Homework #4 Visualize a quantitative variable with lattice
- Menu of data aggregation tasks to explore with a figure.
- Student work on HW 4.

Homework #4 Visualize a quantitative variable with `lattice`

Follow the existing homework submission instructions. By 9:30am Monday September 30, be prepared to share your links via a Google doc.

Start with the Gapminder data as provided in gapminderDataFiveYear.txt.
Pick at least two data aggregation tasks inspired by homework 3, recapped below. You decide what to work on but spend ~2 hours on this. Of course you are welcome to do more if you wish.
Try to pick tasks that you did not do and modify (or at least read) data aggregation code from a fellow student (best!) or JB.
- If applicable, state and link to the student's code and report.
- Comment on their HW 3 report and/or code if you wish. Be kind but constructive.
- Notice what makes code hard vs. easy to understand and re-use. This foretells what revisiting your own code will feel like 6 months from now.
Use the lattice package to create "companion" graphics, at least one per data aggregation task. So make at least two good figures.
- Your figure does not have to depict every last number from the data aggregation result. Use your judgement.
- The figure can illustrate things that are hard/impossible to see in the data aggregation result.
- Goal: the table and the figure complement each other!
- Notice which data formats make better inputs for plotting functions vs. for human-friendly tables.
Write up with R Markdown.
- Include a narrative, written in English prose. Don't just show code and results.
- Expose your code, i.e. use echo = FALSE very sparingly.
DUE: Before class begins 9:30am Monday September 30.
- Compile into an HTML report. Follow the naming convention. Publish the HTML report on the web somewhere, such as on RPubs. Make the slug follow the naming convention.
- Publish the R Markdown file as a Gist. Follow the naming convention.
- Share your links by editing the Google doc mentioned above.

Tips

Perform a superficial check that data import went OK.
Give informative, short variable names, so you don't need to fiddle with xlab = etc. Table headings and axis labels don't need to be "publication ready", just transparent.
Attend to the order of your factor levels.
Feel free to use lattice functions we haven't explicitly covered yet. In particular, xyplot() might be handy and basic use is pretty easy.
You are encouraged to drop Oceania right from the start.

Disclaimer

This homework and my solutions are about the figures. I include companion tables of numbers from performing data aggregation to model real world behavior. I mostly expose my figure-making code here and mostly hide the data aggregation code. Why? Because I did lots of fiddling with reshaping and changing factor level order and it's probably overkill for people new to R. I am probably not making the best use of, e.g., the reshape2 package. If you want gory details, look at the source.

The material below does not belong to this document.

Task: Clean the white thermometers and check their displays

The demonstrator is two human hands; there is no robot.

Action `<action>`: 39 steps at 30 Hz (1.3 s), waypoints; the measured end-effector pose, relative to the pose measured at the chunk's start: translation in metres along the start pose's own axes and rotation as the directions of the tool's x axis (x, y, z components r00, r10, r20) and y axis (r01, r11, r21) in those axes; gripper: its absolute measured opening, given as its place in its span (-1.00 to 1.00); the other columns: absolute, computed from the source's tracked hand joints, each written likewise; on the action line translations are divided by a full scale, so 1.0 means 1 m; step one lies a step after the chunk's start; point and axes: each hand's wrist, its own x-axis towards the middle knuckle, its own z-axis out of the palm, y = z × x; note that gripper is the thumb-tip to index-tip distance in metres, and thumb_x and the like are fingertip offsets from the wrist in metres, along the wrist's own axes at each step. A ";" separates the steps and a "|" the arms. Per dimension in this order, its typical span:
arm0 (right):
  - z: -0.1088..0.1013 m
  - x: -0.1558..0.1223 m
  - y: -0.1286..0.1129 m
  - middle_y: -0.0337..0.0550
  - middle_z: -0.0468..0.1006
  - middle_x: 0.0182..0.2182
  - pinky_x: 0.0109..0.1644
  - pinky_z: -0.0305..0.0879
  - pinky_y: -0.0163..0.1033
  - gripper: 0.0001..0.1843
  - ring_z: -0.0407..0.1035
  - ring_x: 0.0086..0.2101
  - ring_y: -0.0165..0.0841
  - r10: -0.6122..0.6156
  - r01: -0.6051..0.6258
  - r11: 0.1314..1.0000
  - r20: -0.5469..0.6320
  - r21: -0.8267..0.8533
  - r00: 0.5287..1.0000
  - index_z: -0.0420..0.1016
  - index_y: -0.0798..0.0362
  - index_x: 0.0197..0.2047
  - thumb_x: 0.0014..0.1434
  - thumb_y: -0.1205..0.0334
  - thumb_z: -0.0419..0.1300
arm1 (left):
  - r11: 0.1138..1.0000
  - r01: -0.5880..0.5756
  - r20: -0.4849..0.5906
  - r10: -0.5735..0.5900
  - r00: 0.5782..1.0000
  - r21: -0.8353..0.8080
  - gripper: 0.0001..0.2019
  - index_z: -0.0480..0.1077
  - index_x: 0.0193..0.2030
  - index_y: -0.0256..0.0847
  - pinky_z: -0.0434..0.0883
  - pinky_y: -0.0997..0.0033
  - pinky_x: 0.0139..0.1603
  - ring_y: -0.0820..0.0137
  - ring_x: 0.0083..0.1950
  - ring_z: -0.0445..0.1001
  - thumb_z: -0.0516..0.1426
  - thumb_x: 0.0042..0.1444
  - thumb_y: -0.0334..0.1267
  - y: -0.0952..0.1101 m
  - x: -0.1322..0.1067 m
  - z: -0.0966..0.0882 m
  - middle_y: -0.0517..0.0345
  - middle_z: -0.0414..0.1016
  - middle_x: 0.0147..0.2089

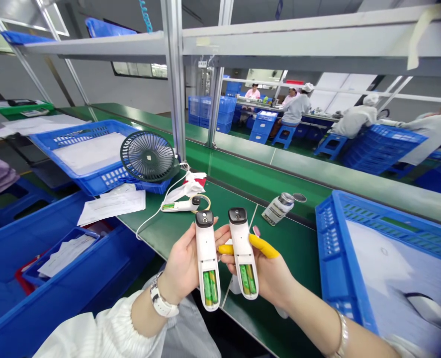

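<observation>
Green bench [302, 253] down below, left hand [182, 262] gripping one white handheld device [206, 248], right hand [270, 273] gripping a matching device [240, 243], so they're side by side, just apart, roughly parallel, black heads [204, 219] pointing away, open battery bays [210, 288] nearest the body.

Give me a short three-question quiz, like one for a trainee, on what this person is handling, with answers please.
1. True or false: the left hand holds one white device and the right hand a second device, both showing green batteries.
2. The watch is worn on which side? A) left; B) right; C) both.
3. Fill the gap: a third device lies on the green bench, near a round dark ____.

Key: 1. True. 2. A. 3. fan.
</observation>
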 end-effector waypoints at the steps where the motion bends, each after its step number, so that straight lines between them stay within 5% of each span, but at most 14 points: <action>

Choose your own adventure.

You are welcome to improvise. Wherever I say "life expectancy", you could substitute "GDP per capita". When I say "max", feel free to look at the 0.9 quantile. You get the idea.

Load the Gapminder data, necessary packages and drop Oceania

## data import from URL
gdURL <- "http://www.stat.ubc.ca/~jenny/notOcto/STAT545A/examples/gapminder/data/gapminderDataFiveYear.txt"
gDat <- read.delim(file = gdURL)
library(lattice)
library(plyr)
library(xtable)
library(reshape2)
str(gDat)

## 'data.frame':    1704 obs. of  6 variables:
##  $ country  : Factor w/ 142 levels "Afghanistan",..: 1 1 1 1 1 1 1 1 1 1 ..
##  $ year     : int  1952 1957 1962 1967 1972 1977 1982 1987 1992 1997 ...
##  $ pop      : num  8425333 9240934 10267083 11537966 13079460 ...
##  $ continent: Factor w/ 5 levels "Africa","Americas",..: 3 3 3 3 3 3 3 3 ..
##  $ lifeExp  : num  28.8 30.3 32 34 36.1 ...
##  $ gdpPercap: num  779 821 853 836 740 ...

## drop Oceania
jDat <- droplevels(subset(gDat, continent != "Oceania"))
str(jDat)

## 'data.frame':    1680 obs. of  6 variables:
##  $ country  : Factor w/ 140 levels "Afghanistan",..: 1 1 1 1 1 1 1 1 1 1 ..
##  $ year     : int  1952 1957 1962 1967 1972 1977 1982 1987 1992 1997 ...
##  $ pop      : num  8425333 9240934 10267083 11537966 13079460 ...
##  $ continent: Factor w/ 4 levels "Africa","Americas",..: 3 3 3 3 3 3 3 3 ..
##  $ lifeExp  : num  28.8 30.3 32 34 36.1 ...
##  $ gdpPercap: num  779 821 853 836 740 ...

##This function is handy for the repetitive task of making HTML tables.
htmlPrint <- function(x, ...,
                      digits = 0, include.rownames = FALSE) {
  print(xtable(x, digits = digits, ...), type = 'html',
        include.rownames = include.rownames)
  }

Examine "typical" life expectancy for different years.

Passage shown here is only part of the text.